» **GOAL OF THE EXERCISE**
The line with "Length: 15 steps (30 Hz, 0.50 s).", the line with "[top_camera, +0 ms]", and all lines between them in the material below: return these exactly, and no others.

+-------+

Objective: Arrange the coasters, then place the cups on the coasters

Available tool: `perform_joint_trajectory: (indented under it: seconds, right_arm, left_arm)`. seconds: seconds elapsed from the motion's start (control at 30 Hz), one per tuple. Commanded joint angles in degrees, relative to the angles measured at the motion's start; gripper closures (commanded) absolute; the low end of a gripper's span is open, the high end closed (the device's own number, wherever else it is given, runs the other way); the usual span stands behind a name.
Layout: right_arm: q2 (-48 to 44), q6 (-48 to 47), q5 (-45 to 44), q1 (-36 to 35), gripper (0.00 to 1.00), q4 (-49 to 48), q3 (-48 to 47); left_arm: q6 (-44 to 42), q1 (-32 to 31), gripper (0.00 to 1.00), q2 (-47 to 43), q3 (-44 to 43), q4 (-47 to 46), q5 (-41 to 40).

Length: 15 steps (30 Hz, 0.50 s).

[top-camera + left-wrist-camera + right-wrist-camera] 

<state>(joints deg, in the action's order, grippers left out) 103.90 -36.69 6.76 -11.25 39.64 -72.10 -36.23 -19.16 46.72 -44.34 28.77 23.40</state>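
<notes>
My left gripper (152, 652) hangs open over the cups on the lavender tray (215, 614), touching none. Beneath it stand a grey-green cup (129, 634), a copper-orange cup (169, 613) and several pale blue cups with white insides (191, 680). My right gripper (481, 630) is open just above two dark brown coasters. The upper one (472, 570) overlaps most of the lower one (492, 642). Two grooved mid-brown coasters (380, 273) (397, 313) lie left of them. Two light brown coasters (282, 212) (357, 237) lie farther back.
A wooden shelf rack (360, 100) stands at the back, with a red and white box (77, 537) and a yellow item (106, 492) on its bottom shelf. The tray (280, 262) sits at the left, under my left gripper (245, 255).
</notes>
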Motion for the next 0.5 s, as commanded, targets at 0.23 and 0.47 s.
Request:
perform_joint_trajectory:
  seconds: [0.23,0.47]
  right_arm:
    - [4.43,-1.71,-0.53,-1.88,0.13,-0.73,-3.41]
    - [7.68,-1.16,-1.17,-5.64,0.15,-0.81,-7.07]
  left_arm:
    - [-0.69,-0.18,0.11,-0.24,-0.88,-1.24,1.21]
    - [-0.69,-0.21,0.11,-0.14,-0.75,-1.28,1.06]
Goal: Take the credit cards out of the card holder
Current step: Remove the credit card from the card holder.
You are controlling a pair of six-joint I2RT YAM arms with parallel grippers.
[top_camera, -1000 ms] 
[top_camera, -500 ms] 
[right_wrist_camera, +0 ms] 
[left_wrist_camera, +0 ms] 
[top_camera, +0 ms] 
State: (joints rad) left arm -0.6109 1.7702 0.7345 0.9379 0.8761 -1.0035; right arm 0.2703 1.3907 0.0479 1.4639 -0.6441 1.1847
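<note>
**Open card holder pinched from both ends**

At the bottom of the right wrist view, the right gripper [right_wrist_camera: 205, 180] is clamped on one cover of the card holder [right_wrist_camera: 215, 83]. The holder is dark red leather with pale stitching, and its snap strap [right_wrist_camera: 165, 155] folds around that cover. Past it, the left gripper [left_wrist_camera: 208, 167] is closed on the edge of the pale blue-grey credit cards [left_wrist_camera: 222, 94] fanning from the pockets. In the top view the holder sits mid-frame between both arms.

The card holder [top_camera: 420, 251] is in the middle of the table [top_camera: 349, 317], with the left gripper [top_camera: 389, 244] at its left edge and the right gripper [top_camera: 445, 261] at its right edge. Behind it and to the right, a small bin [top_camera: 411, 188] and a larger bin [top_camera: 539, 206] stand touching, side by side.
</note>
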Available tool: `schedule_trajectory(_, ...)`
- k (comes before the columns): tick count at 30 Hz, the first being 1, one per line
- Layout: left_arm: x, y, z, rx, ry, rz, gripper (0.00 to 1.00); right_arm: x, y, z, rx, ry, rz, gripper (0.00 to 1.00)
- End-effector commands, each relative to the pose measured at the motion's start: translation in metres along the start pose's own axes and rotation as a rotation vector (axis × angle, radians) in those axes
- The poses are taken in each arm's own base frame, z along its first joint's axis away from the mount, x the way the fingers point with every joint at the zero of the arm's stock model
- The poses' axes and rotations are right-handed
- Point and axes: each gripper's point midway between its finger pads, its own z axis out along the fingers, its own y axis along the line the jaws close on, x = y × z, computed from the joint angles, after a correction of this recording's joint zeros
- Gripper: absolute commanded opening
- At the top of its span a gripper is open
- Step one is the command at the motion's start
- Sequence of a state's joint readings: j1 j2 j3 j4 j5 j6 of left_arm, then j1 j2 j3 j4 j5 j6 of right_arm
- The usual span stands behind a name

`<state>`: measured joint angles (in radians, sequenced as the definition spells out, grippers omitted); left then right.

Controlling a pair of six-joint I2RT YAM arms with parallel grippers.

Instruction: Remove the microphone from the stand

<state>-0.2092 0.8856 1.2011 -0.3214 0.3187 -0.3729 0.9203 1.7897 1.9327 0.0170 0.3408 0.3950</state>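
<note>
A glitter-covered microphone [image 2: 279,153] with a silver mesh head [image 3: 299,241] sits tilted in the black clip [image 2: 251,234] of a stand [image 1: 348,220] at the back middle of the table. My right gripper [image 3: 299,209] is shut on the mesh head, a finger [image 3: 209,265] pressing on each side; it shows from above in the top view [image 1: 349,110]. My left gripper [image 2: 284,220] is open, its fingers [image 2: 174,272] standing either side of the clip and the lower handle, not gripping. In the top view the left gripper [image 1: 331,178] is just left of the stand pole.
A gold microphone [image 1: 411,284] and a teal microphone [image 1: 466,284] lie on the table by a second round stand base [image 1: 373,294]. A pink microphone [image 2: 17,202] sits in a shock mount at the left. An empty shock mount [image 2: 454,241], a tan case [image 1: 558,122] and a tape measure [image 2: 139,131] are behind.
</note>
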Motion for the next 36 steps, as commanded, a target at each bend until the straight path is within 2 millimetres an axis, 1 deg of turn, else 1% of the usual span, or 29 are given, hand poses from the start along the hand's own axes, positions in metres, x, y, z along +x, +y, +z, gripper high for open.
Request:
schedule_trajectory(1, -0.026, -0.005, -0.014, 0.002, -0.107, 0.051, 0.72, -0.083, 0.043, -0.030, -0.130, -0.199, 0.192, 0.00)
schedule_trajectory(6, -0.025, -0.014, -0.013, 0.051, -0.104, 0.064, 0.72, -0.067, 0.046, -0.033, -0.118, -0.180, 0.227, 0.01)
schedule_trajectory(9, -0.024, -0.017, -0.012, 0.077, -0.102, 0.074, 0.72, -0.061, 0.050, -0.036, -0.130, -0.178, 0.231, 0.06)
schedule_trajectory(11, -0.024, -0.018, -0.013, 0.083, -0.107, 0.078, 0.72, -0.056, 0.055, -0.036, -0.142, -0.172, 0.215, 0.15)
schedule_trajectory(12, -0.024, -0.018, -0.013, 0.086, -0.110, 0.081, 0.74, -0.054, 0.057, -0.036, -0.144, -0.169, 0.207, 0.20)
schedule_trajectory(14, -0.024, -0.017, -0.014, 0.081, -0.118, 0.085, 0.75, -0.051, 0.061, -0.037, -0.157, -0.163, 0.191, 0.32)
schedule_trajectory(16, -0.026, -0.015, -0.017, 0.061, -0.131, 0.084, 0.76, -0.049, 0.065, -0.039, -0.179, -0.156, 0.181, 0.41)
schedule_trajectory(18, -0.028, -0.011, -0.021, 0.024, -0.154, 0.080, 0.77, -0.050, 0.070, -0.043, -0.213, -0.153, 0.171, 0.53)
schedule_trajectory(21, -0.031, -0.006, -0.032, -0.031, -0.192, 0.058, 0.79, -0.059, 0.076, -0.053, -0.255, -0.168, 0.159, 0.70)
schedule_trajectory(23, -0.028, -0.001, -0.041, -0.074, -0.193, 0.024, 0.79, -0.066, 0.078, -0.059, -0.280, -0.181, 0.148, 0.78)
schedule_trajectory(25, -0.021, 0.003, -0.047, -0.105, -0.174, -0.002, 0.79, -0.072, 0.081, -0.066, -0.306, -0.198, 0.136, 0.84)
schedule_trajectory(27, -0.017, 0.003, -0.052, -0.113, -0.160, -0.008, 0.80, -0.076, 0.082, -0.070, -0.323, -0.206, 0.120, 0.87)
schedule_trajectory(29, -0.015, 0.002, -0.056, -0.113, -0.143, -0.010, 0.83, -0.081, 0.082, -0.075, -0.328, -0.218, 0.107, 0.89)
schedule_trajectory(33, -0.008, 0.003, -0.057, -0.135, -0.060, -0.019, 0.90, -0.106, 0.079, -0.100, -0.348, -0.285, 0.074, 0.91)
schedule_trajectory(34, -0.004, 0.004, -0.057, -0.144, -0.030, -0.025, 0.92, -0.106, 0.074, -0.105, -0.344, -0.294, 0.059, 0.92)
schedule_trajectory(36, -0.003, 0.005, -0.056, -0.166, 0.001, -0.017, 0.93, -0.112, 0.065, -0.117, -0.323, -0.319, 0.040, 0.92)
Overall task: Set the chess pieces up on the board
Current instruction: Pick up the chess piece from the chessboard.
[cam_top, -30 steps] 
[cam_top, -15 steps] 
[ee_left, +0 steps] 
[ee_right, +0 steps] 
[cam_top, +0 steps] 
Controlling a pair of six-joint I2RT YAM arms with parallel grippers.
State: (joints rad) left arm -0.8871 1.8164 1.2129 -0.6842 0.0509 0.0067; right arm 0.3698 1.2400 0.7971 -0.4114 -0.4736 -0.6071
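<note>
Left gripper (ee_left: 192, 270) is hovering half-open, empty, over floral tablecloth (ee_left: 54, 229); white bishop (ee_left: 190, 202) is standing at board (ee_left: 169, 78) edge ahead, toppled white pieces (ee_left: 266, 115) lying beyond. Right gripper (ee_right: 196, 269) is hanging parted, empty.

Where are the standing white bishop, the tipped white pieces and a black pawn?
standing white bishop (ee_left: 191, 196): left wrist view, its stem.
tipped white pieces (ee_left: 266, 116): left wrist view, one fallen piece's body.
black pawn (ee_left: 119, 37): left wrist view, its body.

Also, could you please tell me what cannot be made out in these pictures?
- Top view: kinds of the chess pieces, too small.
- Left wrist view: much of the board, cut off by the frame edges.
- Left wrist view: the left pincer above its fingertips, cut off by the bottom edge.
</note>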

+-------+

» **OUTPUT FOR THIS EXERCISE**
Length: 15 steps (30 Hz, 0.50 s).

[top-camera + left-wrist-camera + right-wrist-camera] 

<state>(joints deg, in the action's order, grippers left out) 103.90 -36.69 6.76 -11.25 39.64 -72.10 -36.23 -19.16 46.72 -44.34 28.77 23.40</state>
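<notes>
My left gripper (152, 652) hangs open over the cups on the lavender tray (215, 614), touching none. Beneath it stand a grey-green cup (129, 634), a copper-orange cup (169, 613) and several pale blue cups with white insides (191, 680). My right gripper (481, 630) is open just above two dark brown coasters. The upper one (472, 570) overlaps most of the lower one (492, 642). Two grooved mid-brown coasters (380, 273) (397, 313) lie left of them. Two light brown coasters (282, 212) (357, 237) lie farther back.
A wooden shelf rack (360, 100) stands at the back, with a red and white box (77, 537) and a yellow item (106, 492) on its bottom shelf. The tray (280, 262) sits at the left, under my left gripper (245, 255).
</notes>
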Motion for the next 0.5 s, as commanded, targets at 0.23 and 0.47 s.
Request:
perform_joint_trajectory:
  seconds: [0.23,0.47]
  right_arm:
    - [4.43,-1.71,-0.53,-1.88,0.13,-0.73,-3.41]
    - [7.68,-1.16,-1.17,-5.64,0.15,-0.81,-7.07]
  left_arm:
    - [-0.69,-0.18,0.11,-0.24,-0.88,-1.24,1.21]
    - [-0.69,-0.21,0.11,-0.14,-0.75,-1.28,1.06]
Goal: Take the credit cards out of the card holder
Current step: Remove the credit card from the card holder.
You are controlling a pair of six-joint I2RT YAM arms with parallel grippers.
[top_camera, -1000 ms] 
[top_camera, -500 ms] 
[right_wrist_camera, +0 ms] 
[left_wrist_camera, +0 ms] 
[top_camera, +0 ms] 

That finishes the exercise, with nothing more to add.